Case 1: Normal Trees with Elements

When both binary search trees contain multiple elements, we can perform an in-order traversal on each tree. This traversal gives a sorted array of elements for each BST. Next, merge these two sorted arrays into one using the standard merging technique from merge sort.

The final step is to build a balanced BST from the merged sorted array. This is done by picking the middle element as the root and recursively building the left and right subtrees. This ensures that the tree remains balanced.

For example, Tree1 = [2, 1, 4] gives [1, 2, 4] and Tree2 = [3, 6] gives [3, 6]. Merging them: [1, 2, 3, 4, 6]. Then build a balanced BST using this array.

Case 2: One Tree is Empty

If one of the trees is empty, we can skip traversal and merging for that tree. Simply return the other tree as it is already a valid BST. There’s no need to perform any merging or reconstruction.

For example, Tree1 = [] and Tree2 = [1], the merged result is just [1], which itself is a BST.

Case 3: Both Trees are Empty

If both trees are empty, the result is also an empty tree.
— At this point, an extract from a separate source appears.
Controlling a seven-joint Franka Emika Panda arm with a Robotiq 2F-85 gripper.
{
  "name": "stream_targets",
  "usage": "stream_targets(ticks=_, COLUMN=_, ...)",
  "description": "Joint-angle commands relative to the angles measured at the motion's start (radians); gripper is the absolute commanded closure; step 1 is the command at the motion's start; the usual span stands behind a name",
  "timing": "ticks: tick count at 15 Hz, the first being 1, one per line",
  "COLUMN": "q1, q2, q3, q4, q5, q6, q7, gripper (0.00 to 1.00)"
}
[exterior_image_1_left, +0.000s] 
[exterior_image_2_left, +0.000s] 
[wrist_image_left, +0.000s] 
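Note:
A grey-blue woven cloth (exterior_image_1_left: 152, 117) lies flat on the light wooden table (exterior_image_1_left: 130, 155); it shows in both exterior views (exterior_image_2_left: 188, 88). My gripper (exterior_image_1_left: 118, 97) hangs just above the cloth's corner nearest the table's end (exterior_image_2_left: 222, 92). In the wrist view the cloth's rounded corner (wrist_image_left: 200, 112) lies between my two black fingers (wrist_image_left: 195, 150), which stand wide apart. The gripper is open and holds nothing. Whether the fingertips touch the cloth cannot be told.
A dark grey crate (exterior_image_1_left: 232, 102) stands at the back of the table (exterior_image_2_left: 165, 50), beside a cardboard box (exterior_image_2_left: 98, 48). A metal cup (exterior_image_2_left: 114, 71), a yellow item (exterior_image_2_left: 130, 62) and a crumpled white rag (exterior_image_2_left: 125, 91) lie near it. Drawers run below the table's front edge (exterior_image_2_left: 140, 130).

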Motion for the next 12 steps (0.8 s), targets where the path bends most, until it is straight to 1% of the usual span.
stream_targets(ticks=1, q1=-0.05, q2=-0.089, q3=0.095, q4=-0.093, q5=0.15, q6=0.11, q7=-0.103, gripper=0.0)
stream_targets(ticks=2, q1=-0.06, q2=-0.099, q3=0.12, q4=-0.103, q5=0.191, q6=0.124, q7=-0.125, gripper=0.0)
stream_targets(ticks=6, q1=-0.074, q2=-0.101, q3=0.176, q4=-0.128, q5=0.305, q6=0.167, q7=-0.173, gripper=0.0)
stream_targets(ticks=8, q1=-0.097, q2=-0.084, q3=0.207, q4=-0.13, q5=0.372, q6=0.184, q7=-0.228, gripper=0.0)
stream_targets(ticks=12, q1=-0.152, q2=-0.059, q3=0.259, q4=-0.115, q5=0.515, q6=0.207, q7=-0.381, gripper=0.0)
There are no elements to process or build into a BST.

This is the base case in recursive solutions and can be handled easily by returning null or an empty list.

Case 4: Trees with Disjoint or Overlapping Ranges

If the values in the trees are completely disjoint (e.g., all values in Tree1 are less than those in Tree2), the merged array remains sorted with no overlap. If there’s an overlap, the merge step ensures the final array maintains sorted order.

For example, Tree1 = [5, 3, 7, 2, 4, 6, 8] and Tree2 = [10, 9, 11] gives merged array [2, 3, 4, 5, 6, 7, 8, 9, 10, 11], and this is used to construct the final balanced BST.

Case 5: Skewed Trees

In cases where one or both trees are skewed (all nodes are either on the left or right), the traversal step will still generate sorted arrays. Hence, the merge and build steps work the same way.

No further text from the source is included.